Los poetas que se suicidan no suelen vivir abrumados por la finitud. No se quitan la vida por miedo a la muerte, ni porque el universo les parezca absurdo. Conviene recordar que los filósofos pesimistas casi siempre fallecen de muerte natural. Es el caso de Schopenhauer o Cioran. Los poetas se suicidan porque huyen del dolor, no de sombrías teorías metafísicas. Detrás de su gesto fatal, no hay odio a la vida, sino desesperación. Shakespeare decía que la vida es ruido y furia, un cuento narrado por un idiota. Esa perspectiva no le llevó al suicidio. Se limitó a mostrar en sus tragedias las vilezas del ser humano.
Me horroriza la impostura de quienes circulan por la poesía y se deleitan con el desgarro, dejándose arrastrar por un placer casi pornográfico
Sylvia Plath se suicidó porque el desamor la sumió en una terrible sensación de desamparo. Anne Sexton no pudo soportar las turbulencias de una infancia que incluyó el abuso sexual. Alejandra Pizarnik se rebeló contra su impotencia para tejer lazos afectivos duraderos. Todas sufrían patologías mentales que la ciencia explica como alteraciones bioquímicas, pero yo creo que su desorden interior obedecía más bien a experiencias traumáticas. Atribuir la depresión, la manía o la ansiedad a la biología exculpa al entorno de cualquier responsabilidad.
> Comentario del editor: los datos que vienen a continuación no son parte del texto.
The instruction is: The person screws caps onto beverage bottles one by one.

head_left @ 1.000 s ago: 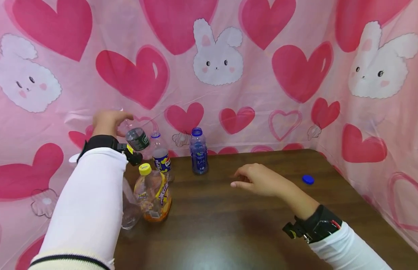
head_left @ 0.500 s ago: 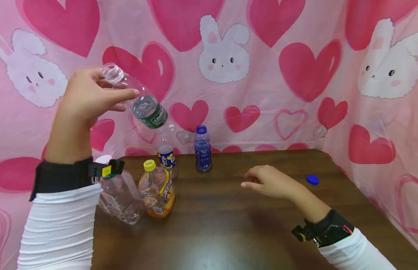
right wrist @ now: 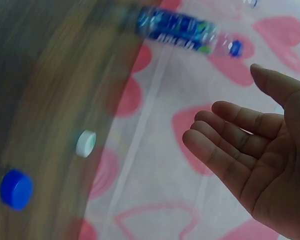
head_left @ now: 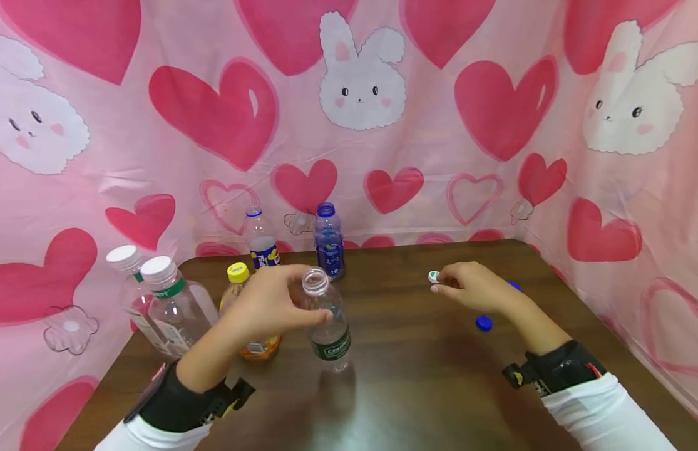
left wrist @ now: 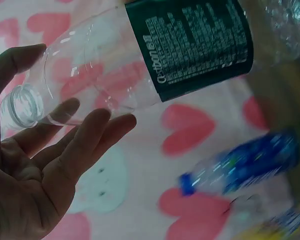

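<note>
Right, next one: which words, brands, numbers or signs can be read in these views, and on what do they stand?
"C'estbon", slightly soft: on the green label of the clear bottle in the left hand.
Too small or blurred to read: the fine print below that name; any print on the blue bottle, the blue-ringed bottle, the yellow cap, the white-capped bottles and the loose white cap.

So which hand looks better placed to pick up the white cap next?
Probably the right hand: it holds nothing, and its fingers are close to the white cap. The left hand grips the green-labelled bottle, farther from the cap.
</note>
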Demonstrator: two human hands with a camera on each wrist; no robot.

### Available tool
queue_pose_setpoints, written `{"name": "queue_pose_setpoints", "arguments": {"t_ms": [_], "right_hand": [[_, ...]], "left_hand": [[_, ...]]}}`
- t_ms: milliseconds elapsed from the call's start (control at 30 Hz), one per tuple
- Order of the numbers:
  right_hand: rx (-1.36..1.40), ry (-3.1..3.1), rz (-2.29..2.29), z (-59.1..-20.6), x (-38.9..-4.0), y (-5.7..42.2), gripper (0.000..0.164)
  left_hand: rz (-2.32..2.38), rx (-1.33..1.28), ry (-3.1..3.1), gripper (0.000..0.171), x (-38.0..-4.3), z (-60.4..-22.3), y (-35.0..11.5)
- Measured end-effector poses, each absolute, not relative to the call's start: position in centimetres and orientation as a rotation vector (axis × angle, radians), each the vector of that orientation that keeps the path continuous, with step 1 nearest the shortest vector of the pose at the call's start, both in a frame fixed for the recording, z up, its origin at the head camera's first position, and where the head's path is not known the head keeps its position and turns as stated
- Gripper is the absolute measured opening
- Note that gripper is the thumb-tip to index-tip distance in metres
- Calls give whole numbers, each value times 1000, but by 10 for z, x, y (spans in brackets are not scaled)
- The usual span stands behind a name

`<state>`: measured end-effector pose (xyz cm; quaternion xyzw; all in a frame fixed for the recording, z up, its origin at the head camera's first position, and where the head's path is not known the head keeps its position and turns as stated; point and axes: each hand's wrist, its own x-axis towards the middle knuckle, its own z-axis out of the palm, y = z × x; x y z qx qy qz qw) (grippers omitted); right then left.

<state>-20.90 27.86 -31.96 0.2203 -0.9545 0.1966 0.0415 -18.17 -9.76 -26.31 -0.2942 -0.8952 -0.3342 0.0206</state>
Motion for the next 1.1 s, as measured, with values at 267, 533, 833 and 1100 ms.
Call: {"name": "queue_pose_setpoints", "arguments": {"t_ms": [267, 533, 833, 1100], "right_hand": [[529, -2938, 556, -334, -249, 302, 21], [494, -2942, 442, -376, -310, 298, 24], [326, -3065, 348, -413, -324, 289, 27], [338, -3054, 236, -420, -320, 284, 10]], "left_hand": [[-1000, -921, -2753, 37, -175, -293, -91], [-1065, -943, -2761, 41, -172, -295, -83], [-1127, -972, -2714, 44, -169, -300, -67], [-1129, -949, -2705, 45, -168, -300, -62]]}}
Antonin Artaud, clarividente incluso en mitad del caos, sostiene que nadie se suicida sin que otros lo hayan empujado a matarse. Con unas historias menos trágicas, es probable que Plath, Sexton y Pizarnik hubieran continuado su canto. Su talento no procedía del dolor, pero el dolor se derramó sobre su poesía, mostrándonos abismos que acabaron sepultándolas. En otras circunstancias, habrían escrito poemas más luminosos y no por eso de menor valía.
La infelicidad puede hacerte pensar que la vida es una “mala prisión”, pero la poesía en sí misma es una celebración de la existencia. ¿Por qué hilar palabras, buscando expresar ideas o sensaciones, si nada merece la pena? La vida no es ruido y furia. Ahí está la palabra, introduciendo orden, equilibrio, armonía. La vida es un cuento, pero el narrador no es un idiota, sino el ser humano, que aporta sentido a los hechos, interpretándolos, valorándolos y ordenándolos.
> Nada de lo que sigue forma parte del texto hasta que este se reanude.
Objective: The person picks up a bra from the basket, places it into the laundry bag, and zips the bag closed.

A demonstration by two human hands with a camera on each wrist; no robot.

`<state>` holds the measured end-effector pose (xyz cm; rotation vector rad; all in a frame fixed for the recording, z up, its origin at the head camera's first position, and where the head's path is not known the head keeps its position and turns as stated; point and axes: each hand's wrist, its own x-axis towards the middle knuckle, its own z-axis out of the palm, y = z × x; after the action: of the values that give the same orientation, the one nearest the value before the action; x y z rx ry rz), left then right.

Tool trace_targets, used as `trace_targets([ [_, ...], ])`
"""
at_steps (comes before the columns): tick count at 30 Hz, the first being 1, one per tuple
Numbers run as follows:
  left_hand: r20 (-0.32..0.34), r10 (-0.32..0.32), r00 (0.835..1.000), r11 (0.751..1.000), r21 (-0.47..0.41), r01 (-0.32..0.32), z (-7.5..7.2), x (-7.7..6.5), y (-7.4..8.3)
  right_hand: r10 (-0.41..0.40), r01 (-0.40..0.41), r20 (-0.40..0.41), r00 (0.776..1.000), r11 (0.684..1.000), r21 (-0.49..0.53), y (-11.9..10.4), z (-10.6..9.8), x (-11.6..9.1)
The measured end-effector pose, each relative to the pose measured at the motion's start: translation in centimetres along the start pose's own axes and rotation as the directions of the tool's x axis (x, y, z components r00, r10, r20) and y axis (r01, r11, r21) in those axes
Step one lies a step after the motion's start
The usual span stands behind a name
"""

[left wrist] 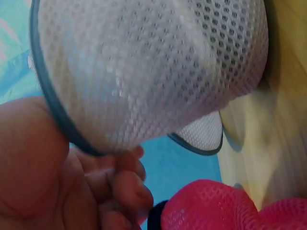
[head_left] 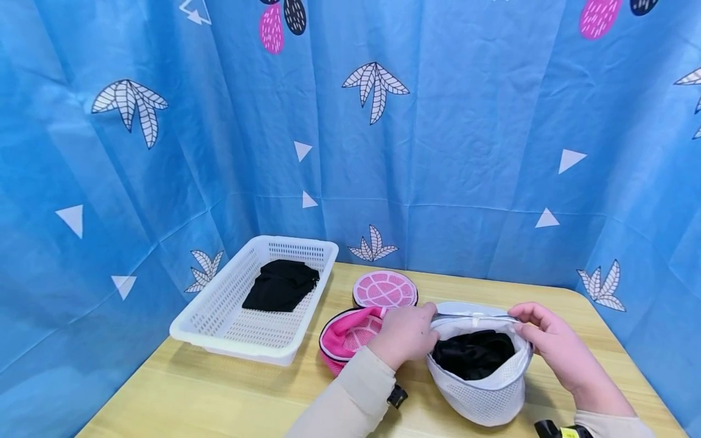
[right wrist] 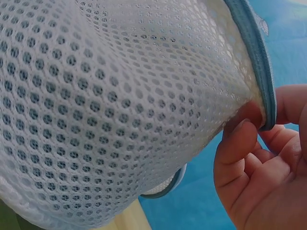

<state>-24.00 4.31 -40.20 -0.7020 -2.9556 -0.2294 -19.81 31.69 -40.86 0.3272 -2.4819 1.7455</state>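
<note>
A white mesh laundry bag [head_left: 482,398] with a grey-edged rim stands open on the table, a black cloth [head_left: 473,354] bunched inside it. On its left side, my left hand [head_left: 408,334] holds the rim; in the left wrist view the thumb and curled fingers [left wrist: 127,187] lie at the grey edging. My right hand [head_left: 558,347] pinches the opposite side of the rim between thumb and fingers [right wrist: 232,153]. Behind the opening, the bag's lid [head_left: 473,308] is folded back. A pink mesh laundry bag [head_left: 334,359] sits open beside my left hand, partly hidden by it.
A white plastic basket [head_left: 205,328] at the left contains a folded black garment [head_left: 282,286]. The pink bag's round lid [head_left: 385,289] lies back toward the curtain [head_left: 465,152], which surrounds the wooden table [head_left: 219,401] on the back and sides.
</note>
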Motion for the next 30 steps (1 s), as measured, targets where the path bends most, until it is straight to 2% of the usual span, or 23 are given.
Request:
trace_targets([
  [4, 0.003, 0.048, 0.999, 0.993, -0.107, -0.048, 0.0, 0.3, -0.3, 0.027, -0.028, -0.022, 0.999, 0.999, -0.026, 0.0, -0.5, 0.0],
  [7, 0.002, 0.073, 0.997, 0.970, -0.234, -0.070, 0.1, 0.6, -0.4, 0.037, -0.038, -0.035, 0.999, 0.999, -0.033, 0.1, -0.8, 0.1],
  [8, 0.002, 0.072, 0.997, 0.953, -0.295, -0.068, 0.2, 0.7, -0.4, 0.039, -0.040, -0.038, 0.999, 0.999, -0.035, 0.2, -1.0, 0.1],
  [10, 0.007, 0.055, 0.998, 0.898, -0.438, -0.046, 0.4, 0.9, -0.4, 0.038, -0.039, -0.043, 0.998, 0.999, -0.026, 0.4, -1.2, 0.1],
  [12, 0.014, 0.027, 1.000, 0.813, -0.582, -0.013, 0.7, 1.1, -0.3, 0.038, -0.039, -0.045, 0.998, 0.999, -0.011, 0.6, -1.4, 0.1],
  [14, 0.028, -0.001, 1.000, 0.705, -0.709, 0.020, 1.0, 1.3, -0.2, 0.032, -0.031, -0.043, 0.999, 0.999, 0.030, 0.9, -1.6, 0.1],
  [17, 0.037, -0.035, 0.999, 0.574, -0.818, 0.050, 1.6, 1.5, -0.1, 0.014, -0.012, -0.018, 1.000, 0.994, 0.111, 1.5, -1.7, 0.2],
  [19, 0.043, -0.048, 0.998, 0.511, -0.857, 0.062, 1.9, 1.6, 0.0, 0.014, -0.014, 0.004, 1.000, 0.987, 0.158, 1.8, -1.6, 0.3],
  [23, 0.067, -0.040, 0.997, 0.420, -0.904, 0.077, 2.7, 1.8, 0.0, 0.042, -0.044, 0.018, 0.999, 0.988, 0.145, 2.2, -1.4, 0.3],
  [25, 0.097, -0.034, 0.995, 0.343, -0.934, 0.103, 3.1, 1.8, 0.0, 0.057, -0.059, 0.015, 0.998, 0.990, 0.129, 2.3, -1.2, 0.4],
  [27, 0.127, -0.040, 0.991, 0.242, -0.961, 0.133, 3.6, 1.8, 0.0, 0.069, -0.071, 0.019, 0.997, 0.988, 0.140, 2.5, -0.9, 0.4],
  [30, 0.160, -0.054, 0.986, 0.043, -0.986, 0.162, 4.6, 1.7, -0.1, 0.093, -0.097, 0.028, 0.995, 0.979, 0.180, 2.9, -0.6, 0.3],
])
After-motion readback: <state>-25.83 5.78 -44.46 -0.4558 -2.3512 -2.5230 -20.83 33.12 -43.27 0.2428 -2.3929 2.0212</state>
Yo ya no me siento atraído por los poetas suicidas. Hace tiempo que mi mente dejó atrás la melancolía. Ahora soy un firme partidario de la felicidad y he de decir que —en mi opinión— muchos de los que se deleitan con el desgarro y la angustia que circulan por la poesía de almas heridas y desdichadas se dejan arrastrar por un placer casi pornográfico. Su impostura me horroriza.
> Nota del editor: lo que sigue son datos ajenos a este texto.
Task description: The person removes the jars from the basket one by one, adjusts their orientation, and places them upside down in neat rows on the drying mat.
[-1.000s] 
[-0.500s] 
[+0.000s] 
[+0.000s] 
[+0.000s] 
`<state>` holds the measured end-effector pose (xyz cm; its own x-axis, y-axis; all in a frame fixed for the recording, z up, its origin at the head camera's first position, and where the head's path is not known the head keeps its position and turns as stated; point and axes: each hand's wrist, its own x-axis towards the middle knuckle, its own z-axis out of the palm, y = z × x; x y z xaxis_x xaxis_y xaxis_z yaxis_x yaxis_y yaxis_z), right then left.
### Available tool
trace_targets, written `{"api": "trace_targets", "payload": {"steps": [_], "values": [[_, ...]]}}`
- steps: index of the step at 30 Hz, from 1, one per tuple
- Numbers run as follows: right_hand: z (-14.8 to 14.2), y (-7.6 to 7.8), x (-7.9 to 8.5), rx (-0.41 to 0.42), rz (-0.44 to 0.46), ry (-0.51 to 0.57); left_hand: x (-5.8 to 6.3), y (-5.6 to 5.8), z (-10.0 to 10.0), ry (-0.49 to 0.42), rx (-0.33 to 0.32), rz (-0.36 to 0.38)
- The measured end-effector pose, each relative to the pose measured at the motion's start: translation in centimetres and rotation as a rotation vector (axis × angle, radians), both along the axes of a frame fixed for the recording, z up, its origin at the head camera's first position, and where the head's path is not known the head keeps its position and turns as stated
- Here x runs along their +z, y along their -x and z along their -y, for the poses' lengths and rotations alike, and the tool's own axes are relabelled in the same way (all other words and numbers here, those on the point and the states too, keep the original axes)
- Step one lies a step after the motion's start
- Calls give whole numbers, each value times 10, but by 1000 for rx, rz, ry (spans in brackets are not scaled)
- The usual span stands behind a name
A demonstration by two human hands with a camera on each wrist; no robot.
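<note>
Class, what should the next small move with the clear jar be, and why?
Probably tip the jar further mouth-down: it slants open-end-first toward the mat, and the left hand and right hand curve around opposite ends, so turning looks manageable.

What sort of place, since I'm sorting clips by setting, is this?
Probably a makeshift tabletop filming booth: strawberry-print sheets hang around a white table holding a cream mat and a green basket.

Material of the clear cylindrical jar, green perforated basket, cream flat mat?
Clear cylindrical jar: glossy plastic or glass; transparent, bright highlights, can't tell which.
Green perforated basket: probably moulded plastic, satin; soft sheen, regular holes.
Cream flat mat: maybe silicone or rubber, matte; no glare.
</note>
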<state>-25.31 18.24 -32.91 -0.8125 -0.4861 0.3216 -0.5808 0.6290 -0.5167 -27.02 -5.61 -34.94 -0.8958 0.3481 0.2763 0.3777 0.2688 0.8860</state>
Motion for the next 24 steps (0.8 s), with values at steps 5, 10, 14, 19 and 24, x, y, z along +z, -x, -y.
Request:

El optimismo no está bien visto. Se asimila con la necedad y se considera superficial, pero en sus filas hay inteligencias tan extraordinarias como la de Borges, capaz de celebrar la vida desde la oscuridad, elogiando a los hombres que cultivan su jardín, acarician a un animal dormido o aceptan que otros tengan razón (“Los justos”). “Esas personas, que se ignoran, están salvando el mundo”, escribe. La vida es una cosa seria y hermosa. No perdamos el tiempo con los que la denigran y hagamos todo lo posible para que los poetas no se suiciden. Cuando se apaga una voz fértil y profunda, todos morimos un poco.